Set down, please, exactly the lines below that run from the line with "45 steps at" to the line with "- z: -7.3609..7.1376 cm", both lines included.

(Saved data entries)
::::::::::

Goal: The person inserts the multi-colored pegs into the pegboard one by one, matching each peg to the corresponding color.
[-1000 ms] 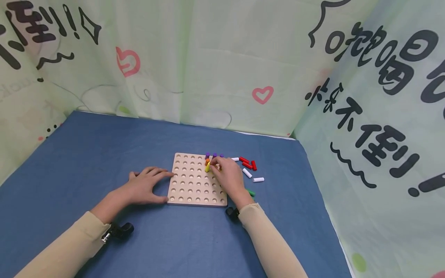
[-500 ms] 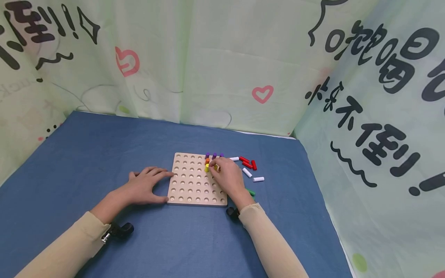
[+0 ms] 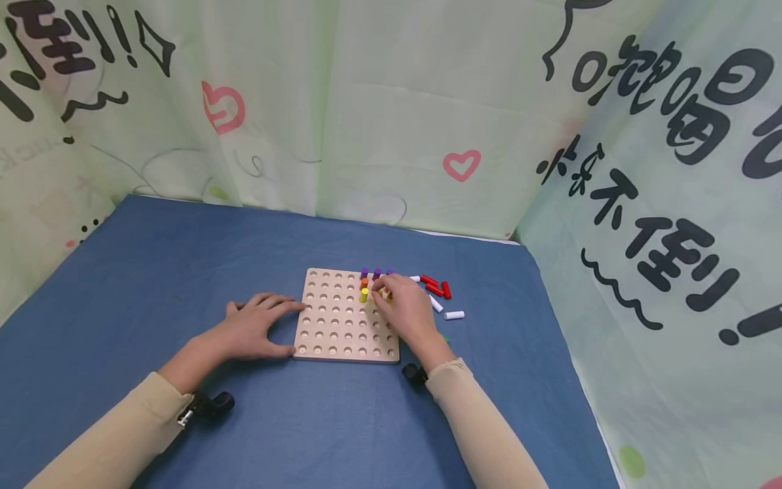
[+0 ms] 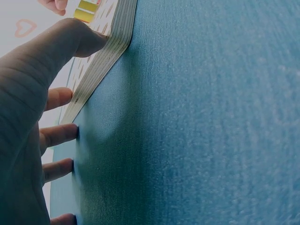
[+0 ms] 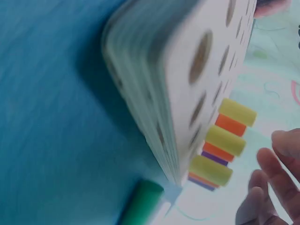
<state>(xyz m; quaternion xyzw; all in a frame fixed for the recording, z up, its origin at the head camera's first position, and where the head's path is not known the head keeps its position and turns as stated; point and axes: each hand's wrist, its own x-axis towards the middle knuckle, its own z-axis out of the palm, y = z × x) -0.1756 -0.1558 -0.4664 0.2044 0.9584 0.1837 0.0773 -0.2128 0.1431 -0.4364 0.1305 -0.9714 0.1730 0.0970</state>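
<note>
A wooden pegboard (image 3: 332, 319) with rows of round holes lies flat on the blue cloth. Purple pegs (image 3: 364, 272), orange pegs (image 3: 364, 283) and yellow pegs (image 3: 364, 295) stand in its far right part, partly behind my right hand in the head view. Three yellow pegs (image 5: 225, 140) show in a row in the right wrist view. My left hand (image 3: 256, 328) rests at the board's left side, thumb and index fingertip touching its edge, other fingers spread on the cloth. My right hand (image 3: 408, 309) hovers just beside the yellow pegs, fingers bent loosely and holding nothing.
Loose red pegs (image 3: 434, 289) and white pegs (image 3: 454, 315) lie on the cloth right of the board. A green peg (image 5: 144, 200) lies near the board's right edge. Pale printed curtains (image 3: 379, 136) hang behind and beside the table.
The yellow peg at the fingertips went from tilted to upright in the board. My right hand let go of it and shifted slightly right. The left hand stayed still.
</note>
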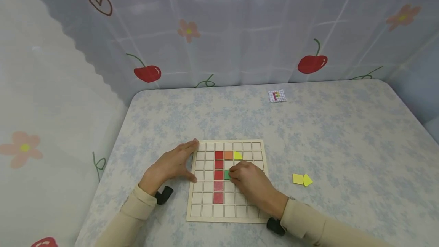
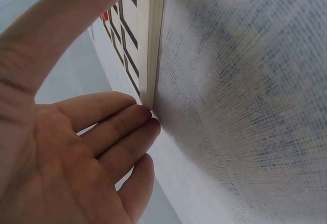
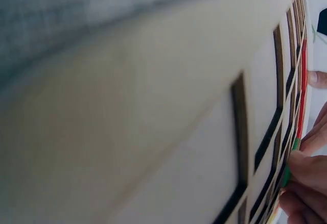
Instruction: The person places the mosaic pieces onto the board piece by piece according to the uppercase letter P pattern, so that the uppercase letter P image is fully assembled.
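Observation:
A square wooden grid board (image 1: 205, 210) lies on the table, its cells holding a column of red tiles (image 1: 218, 186). Beside the top red tile sit an orange tile (image 1: 228, 155) and a yellow rounded piece (image 1: 238, 155). My right hand (image 1: 252, 184) bends over the board, pinching at a green tile (image 1: 226, 175) just right of the red column; the fingers partly cover it. In the right wrist view, green (image 3: 287, 175) shows under the thumb. With fingers and thumb spread, my left hand (image 1: 171, 165) rests against the board's left edge; its fingertips touch the frame in the left wrist view.
Right of the board lie a yellow square tile (image 1: 297, 178) and a yellow pointed piece (image 1: 307, 180). A small printed card (image 1: 277, 95) with a coloured grid pattern is near the table's back edge. A patterned curtain (image 1: 233, 48) hangs behind the table.

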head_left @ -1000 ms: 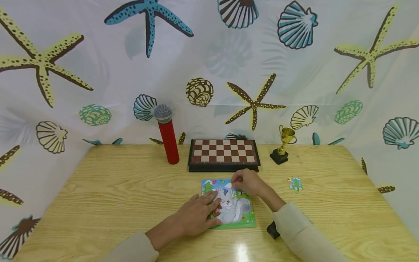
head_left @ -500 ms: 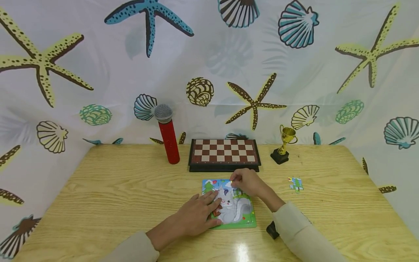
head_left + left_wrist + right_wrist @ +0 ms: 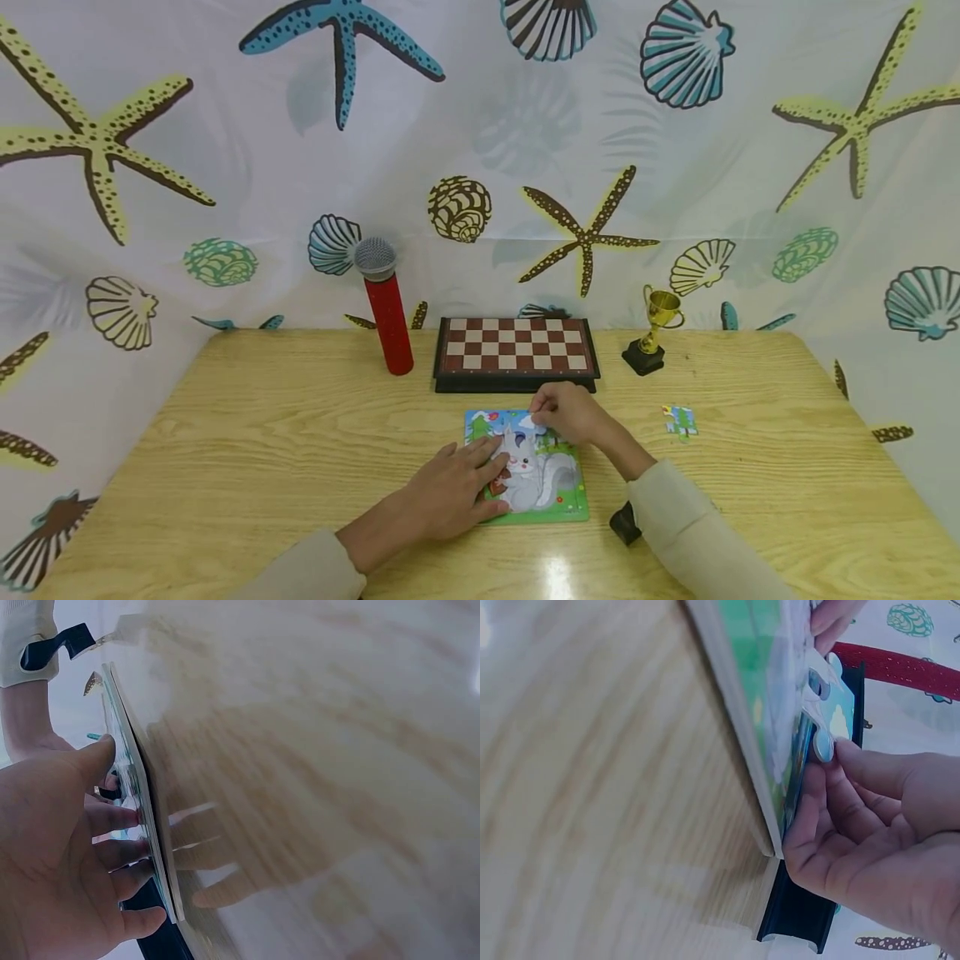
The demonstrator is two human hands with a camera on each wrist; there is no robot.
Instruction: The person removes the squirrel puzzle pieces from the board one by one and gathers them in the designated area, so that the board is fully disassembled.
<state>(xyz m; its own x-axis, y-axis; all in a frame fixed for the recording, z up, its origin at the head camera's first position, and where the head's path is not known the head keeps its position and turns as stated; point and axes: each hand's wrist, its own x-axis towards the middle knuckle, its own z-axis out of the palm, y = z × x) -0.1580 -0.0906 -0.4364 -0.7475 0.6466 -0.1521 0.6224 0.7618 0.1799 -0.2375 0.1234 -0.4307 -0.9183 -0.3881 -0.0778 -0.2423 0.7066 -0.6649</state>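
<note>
A jigsaw puzzle (image 3: 538, 492) with a grey squirrel on green and blue lies on the wooden table. My left hand (image 3: 453, 493) rests on its left part, fingers spread; the left wrist view shows the fingertips touching the puzzle's face near the board's edge. At the upper right of the puzzle, my right hand (image 3: 573, 415) pinches a light-blue puzzle piece (image 3: 841, 712) between thumb and fingers. In the right wrist view this piece is tilted up from the board. The spot beneath it is partly hidden by the fingers.
Off to the right lie loose puzzle pieces (image 3: 681, 421), seemingly joined. Behind the puzzle sits a checkered chessboard box (image 3: 514, 348). A red microphone (image 3: 388, 321) stands to its left, a small gold trophy (image 3: 652, 329) to its right. A patterned cloth (image 3: 480, 125) hangs behind the table.
The right hand has shifted only slightly at the puzzle's upper edge, still pinching the piece. The left hand stays in place. The whole head view has drifted a little.
</note>
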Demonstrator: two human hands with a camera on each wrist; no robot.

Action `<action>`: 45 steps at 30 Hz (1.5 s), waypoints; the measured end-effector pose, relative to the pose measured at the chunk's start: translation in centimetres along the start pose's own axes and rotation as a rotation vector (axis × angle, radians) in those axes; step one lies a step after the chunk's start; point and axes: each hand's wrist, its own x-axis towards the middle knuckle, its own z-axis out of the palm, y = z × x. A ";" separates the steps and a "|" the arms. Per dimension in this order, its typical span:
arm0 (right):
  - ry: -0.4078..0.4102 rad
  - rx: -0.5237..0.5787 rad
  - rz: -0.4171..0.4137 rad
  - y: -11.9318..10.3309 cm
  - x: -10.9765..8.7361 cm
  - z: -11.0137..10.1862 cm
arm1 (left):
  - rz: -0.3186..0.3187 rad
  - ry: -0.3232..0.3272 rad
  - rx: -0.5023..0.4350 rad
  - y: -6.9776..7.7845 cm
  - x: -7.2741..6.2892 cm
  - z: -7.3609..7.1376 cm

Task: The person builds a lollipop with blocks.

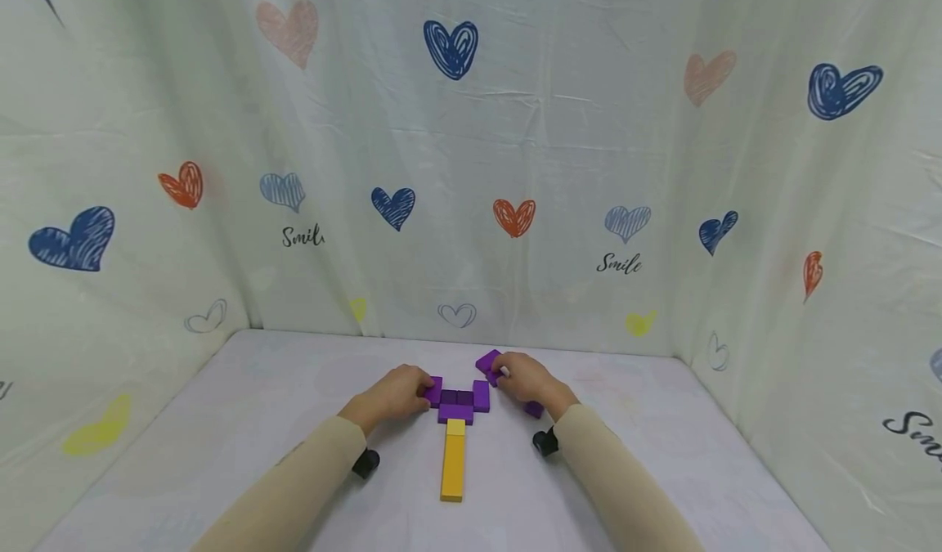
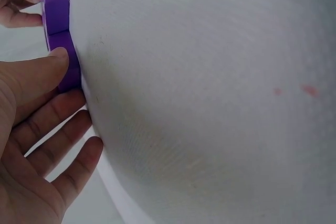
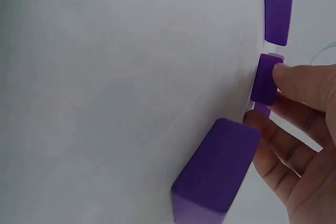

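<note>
My left hand (image 1: 393,395) holds the left upright purple block (image 1: 435,392) of a flat arrangement between thumb and index finger. In the left wrist view the thumb lies on that purple block (image 2: 72,66) and the other fingers spread beside it. Two dark purple blocks (image 1: 457,398), a right upright purple block (image 1: 482,397) and a lower purple block (image 1: 455,414) adjoin it. My right hand (image 1: 531,380) pinches a small purple block (image 3: 266,80), beyond the arrangement's right side. Another purple piece (image 3: 261,109) shows partly behind it.
A small yellow block (image 1: 456,428) and a long yellow block (image 1: 453,472) run toward me below the purple ones. A loose purple block (image 1: 533,410) lies by the right wrist, another purple block (image 1: 487,361) beyond the right hand. Curtains (image 1: 471,143) with printed hearts enclose the white table (image 1: 294,372).
</note>
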 end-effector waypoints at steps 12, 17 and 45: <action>-0.028 0.062 0.023 -0.9 2.2 0.2 | -0.012 -0.011 0.006 0.1 0.1 -0.1; -0.038 0.097 0.032 -1.8 3.1 0.3 | 0.002 -0.014 -0.003 0.3 0.0 -0.3; -0.103 0.148 -0.037 -5.7 3.4 2.0 | 0.018 -0.009 0.004 -0.2 0.3 -0.1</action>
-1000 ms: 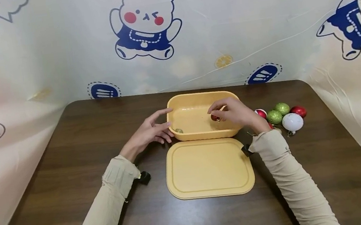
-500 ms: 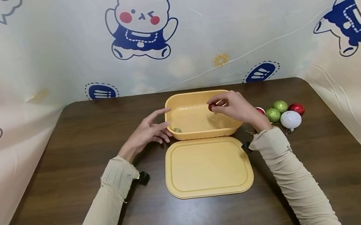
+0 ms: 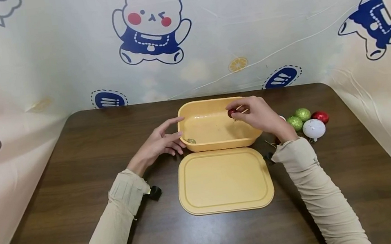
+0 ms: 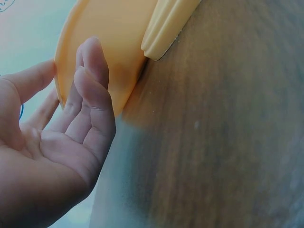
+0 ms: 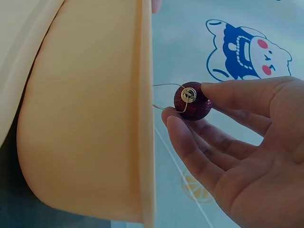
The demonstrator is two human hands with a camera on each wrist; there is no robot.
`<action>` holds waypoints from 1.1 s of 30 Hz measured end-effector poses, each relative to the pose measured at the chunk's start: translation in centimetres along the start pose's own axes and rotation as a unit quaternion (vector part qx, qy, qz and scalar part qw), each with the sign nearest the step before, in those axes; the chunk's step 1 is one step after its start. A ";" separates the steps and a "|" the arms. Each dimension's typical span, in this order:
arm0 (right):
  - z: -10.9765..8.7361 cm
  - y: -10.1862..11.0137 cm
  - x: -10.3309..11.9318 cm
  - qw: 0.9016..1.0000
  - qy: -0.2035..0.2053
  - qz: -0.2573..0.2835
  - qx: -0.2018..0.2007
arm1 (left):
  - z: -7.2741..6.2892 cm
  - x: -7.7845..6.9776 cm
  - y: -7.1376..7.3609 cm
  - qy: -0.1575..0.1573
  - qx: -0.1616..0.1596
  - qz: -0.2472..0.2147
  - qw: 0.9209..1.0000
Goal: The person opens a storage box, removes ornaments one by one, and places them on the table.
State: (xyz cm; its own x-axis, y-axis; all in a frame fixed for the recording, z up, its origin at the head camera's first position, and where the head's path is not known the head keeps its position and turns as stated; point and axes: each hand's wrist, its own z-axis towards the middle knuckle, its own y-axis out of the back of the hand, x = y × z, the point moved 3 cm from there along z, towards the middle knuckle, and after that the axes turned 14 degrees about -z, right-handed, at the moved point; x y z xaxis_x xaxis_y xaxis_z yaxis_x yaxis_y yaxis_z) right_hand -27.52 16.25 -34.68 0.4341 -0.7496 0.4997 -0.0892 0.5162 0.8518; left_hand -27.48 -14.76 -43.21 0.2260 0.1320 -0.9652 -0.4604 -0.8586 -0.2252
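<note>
Between thumb and fingers, my right hand (image 3: 259, 115) pinches a small dark red glitter Christmas bauble (image 3: 232, 112) above the right part of a yellow plastic box (image 3: 221, 145). In the right wrist view, the bauble (image 5: 202, 108) shows a gold cap and a wire hook, higher than the box rim (image 5: 147, 118). My left hand (image 3: 158, 145) rests against the box's left end, its fingers loosely extended; in the left wrist view, one fingertip touches the rim. A small gold-green bauble (image 3: 191, 141) lies inside the box's front left corner.
A yellow lid (image 3: 225, 180) lies flat in front of the box. Right of the box sit two green glitter baubles (image 3: 303, 114), a red bauble (image 3: 320, 117) and a white bauble (image 3: 314, 129). More are partly hidden behind my right wrist. A printed cloth hangs behind the table.
My right hand has risen from inside the box with the dark red bauble, moving up and slightly toward the back. My left hand stays against the box.
</note>
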 end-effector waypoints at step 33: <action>-3.1 4.0 -2.5 0.994 -0.055 -0.040 -0.085 | -0.1 0.1 0.1 0.000 0.002 -0.005 1.000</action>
State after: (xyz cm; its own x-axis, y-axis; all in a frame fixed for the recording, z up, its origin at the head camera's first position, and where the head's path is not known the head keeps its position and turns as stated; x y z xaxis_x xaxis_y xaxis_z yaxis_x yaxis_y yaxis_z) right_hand -26.16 21.43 -33.05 0.3322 -0.8270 0.4536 0.0986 0.5087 0.8553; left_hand -27.41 -14.88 -43.30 0.2310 0.1409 -0.9627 -0.4617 -0.8551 -0.2360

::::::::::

*Exercise output*:
Action `<action>`: 45 steps at 30 Hz (1.5 s), waypoints; the measured end-effector pose, relative to the pose measured at the chunk's start: translation in centimetres along the start pose's own axes and rotation as a rotation vector (axis × angle, radians) in those axes; step one lies a step after the chunk's start; point and axes: each hand's wrist, its own x-axis towards the middle knuckle, its own z-axis out of the palm, y = z × x. A ";" separates the steps and a "|" the arms. Per dimension in this order, its typical span:
arm0 (right):
  - ry: -0.4078..0.4102 rad
  - rx: -0.5237..0.5787 rad
  - rz: -0.4171..0.4137 rad
  - y: -11.9318..10.3309 cm
  - x: -10.9765..8.7361 cm
  - z: -11.0137..10.1862 cm
arm1 (left):
  - rz: -0.3186..0.3187 rad
  - ry: -0.3232..0.3272 rad
  - rx: -0.5023..0.4350 rad
  - y: -6.9776..7.7845 cm
  - x: -7.2741..6.2892 cm
  - z: -7.3609..7.1376 cm

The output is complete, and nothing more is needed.